A autonomia estratégica europeia tornou-se um lema em Bruxelas e nas capitais do continente. Seja na defesa, na tecnologia ou no espaço, a União Europeia afirma querer controlar o seu próprio destino e deixar de depender exclusivamente de potências externas. No entanto, um domínio emergente continua amplamente negligenciado nesta busca pela autonomia: o dos Fenómenos Aeroespaciais Não Identificados (UAP). Durante muito tempo ridicularizado ou marginalizado, este tema destaca-se agora como uma questão de segurança e soberania científica que nenhuma potência séria pode permitir-se ignorar.
Os Estados Unidos publicaram relatórios oficiais anuais desde 2021, indicando a existência de várias dezenas e depois centenas de UAP, destacando os riscos reais que estes fenómenos aeroespaciais inexplicáveis representam para a segurança nacional e a segurança aérea (“Preliminary Assessment: Unidentified Aerial Phenomena”, Office of the Director of National Intelligence, 25 de junho de 2021). Como resumiu o senador norte-americano Marco Rubio, agora Secretário de Estado do Presidente Trump: “Há coisas a voar no nosso espaço aéreo que não são nossas nem sabemos de quem são. Devíamos saber de quem são, especialmente se forem adversários que deram um salto tecnológico” (Politico, 23 de junho de 2021).

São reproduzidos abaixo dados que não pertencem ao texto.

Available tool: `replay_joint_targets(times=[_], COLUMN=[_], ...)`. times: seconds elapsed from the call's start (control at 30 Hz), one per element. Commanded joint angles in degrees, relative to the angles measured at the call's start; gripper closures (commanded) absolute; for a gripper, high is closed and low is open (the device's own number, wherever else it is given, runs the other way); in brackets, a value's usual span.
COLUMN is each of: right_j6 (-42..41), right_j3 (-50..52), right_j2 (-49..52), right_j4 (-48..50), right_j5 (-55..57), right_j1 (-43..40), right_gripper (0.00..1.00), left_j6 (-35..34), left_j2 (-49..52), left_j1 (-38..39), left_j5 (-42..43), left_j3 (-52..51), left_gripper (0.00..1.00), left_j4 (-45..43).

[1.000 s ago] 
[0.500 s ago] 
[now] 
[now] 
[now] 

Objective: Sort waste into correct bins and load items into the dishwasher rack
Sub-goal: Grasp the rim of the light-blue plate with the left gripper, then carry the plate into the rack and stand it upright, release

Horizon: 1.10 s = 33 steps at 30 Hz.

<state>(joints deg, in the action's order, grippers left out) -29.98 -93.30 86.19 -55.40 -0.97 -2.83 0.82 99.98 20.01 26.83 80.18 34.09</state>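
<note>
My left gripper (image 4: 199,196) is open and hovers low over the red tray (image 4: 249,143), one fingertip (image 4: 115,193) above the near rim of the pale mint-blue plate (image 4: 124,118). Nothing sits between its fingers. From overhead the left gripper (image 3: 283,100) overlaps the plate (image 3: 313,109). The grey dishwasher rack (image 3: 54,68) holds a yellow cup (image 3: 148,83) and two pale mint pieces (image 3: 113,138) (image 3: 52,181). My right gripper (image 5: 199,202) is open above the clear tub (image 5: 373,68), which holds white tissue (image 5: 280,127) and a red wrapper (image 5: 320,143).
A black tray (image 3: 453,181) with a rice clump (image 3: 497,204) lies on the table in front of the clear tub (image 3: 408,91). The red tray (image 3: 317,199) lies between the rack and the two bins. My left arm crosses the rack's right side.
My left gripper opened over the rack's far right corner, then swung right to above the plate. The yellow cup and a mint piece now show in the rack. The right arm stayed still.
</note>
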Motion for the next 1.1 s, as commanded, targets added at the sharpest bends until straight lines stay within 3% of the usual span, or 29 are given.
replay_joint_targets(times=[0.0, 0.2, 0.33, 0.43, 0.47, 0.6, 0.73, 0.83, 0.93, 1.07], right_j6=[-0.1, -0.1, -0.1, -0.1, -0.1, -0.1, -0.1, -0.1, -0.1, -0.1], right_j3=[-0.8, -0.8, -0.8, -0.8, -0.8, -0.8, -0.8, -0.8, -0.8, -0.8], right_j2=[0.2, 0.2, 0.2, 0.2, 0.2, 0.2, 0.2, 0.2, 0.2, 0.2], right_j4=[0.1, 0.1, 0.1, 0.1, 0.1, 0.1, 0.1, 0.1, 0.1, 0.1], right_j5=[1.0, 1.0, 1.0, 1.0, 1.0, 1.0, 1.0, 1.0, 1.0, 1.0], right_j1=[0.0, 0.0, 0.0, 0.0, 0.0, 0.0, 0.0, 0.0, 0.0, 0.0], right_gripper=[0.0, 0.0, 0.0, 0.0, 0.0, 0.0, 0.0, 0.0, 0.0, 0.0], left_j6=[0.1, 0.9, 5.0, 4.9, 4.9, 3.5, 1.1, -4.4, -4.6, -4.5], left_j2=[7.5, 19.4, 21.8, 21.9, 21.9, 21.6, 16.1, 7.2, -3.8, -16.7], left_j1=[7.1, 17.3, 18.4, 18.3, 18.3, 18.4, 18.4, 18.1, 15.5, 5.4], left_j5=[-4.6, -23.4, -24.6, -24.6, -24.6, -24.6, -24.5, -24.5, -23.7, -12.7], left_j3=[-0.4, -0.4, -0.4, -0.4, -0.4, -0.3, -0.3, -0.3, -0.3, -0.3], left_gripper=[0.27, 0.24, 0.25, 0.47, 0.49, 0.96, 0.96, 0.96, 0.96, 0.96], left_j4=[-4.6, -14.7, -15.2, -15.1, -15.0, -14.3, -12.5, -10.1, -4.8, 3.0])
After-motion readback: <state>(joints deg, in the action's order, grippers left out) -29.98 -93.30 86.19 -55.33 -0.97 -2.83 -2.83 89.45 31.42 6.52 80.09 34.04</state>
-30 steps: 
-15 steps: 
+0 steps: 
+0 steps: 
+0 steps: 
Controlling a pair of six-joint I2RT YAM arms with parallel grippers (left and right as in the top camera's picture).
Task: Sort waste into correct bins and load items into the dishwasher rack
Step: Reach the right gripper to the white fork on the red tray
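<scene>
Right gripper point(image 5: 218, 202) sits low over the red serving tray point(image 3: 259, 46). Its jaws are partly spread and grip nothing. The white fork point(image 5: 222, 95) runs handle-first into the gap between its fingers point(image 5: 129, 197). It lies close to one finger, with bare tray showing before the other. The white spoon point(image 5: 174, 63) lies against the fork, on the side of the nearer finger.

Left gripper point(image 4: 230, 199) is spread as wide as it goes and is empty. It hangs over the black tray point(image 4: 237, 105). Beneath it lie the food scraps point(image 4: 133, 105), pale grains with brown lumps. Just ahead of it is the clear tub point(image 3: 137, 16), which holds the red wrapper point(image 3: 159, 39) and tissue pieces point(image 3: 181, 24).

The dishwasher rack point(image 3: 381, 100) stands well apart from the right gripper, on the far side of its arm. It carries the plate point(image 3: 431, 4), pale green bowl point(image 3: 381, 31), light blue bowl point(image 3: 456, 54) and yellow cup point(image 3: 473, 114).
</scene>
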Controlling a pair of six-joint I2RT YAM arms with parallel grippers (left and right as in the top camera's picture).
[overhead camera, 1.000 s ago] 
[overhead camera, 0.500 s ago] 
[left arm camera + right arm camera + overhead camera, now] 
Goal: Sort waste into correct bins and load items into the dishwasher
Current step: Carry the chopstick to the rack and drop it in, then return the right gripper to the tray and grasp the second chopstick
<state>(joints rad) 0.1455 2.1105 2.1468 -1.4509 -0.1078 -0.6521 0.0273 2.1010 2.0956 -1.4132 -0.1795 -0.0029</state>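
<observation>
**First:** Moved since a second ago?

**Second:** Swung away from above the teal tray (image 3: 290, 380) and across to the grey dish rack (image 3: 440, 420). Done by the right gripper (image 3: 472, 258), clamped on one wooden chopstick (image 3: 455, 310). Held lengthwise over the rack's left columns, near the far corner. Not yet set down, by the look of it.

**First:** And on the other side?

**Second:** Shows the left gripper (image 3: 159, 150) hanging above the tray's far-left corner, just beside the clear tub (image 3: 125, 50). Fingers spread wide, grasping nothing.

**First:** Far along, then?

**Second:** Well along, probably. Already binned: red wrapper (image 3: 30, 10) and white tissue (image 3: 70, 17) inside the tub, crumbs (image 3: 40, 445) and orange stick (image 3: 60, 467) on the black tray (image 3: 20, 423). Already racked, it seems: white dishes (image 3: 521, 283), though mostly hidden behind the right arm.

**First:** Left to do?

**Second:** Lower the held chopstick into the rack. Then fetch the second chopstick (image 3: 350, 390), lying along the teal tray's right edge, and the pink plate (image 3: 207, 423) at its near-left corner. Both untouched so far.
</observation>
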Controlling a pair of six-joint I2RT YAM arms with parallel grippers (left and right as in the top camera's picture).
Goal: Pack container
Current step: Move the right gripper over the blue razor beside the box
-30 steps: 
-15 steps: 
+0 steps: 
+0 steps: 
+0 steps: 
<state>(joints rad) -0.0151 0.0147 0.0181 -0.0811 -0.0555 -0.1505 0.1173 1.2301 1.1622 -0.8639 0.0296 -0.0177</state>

Neste contexto, a Europa não pode permanecer inerte. Para reforçar uma verdadeira autonomia estratégica, a UE deve envolver-se de forma séria, transparente e proativa na questão dos UAP.
O que são os UAP e porque são importantes?
“Quanto mais aprendemos sobre os UAP, menos os compreendemos“, disse o ex-senador Harry Reid em 2021. Este antigo líder da maioria no Senado iniciou, juntamente com outros dois senadores e ex-oficiais militares, um programa de investigação confidencial sobre UAP lançado em 2007 e financiado com 22 milhões de dólares de fundos secretos do Congresso: o Advanced Aerospace Weapon System Applications Program (AAWSAP). Desde dezembro de 2017, este programa, associado ao projeto AATIP do Pentágono, tem sido manchete em todo o mundo.
Quer os UAP resultem de um salto tecnológico realizado por adversários geopolíticos, de fenómenos naturais que distorcem as perceções visuais, de visitantes de outra dimensão ou de tecnologia de outro mundo, os UAP englobam qualquer objeto ou fenómeno aeroespacial observado no céu (ou no espaço) que não pode ser identificado de imediato. Contrariamente à crença popular, não se trata apenas de histórias fantasiosas: inúmeros astronautas, pilotos civis e militares, controladores de tráfego aéreo e sensores de radar documentaram ao longo das décadas fenómenos que desafiam a explicação convencional. Algumas destas observações quase resultaram em colisões, evitadas por pouco, criando um verdadeiro problema de segurança para a aviação. Outras, levantam questões geoestratégicas: poderão estar ligadas a tecnologias estrangeiras desconhecidas ou até a atividades de vigilância ilícitas?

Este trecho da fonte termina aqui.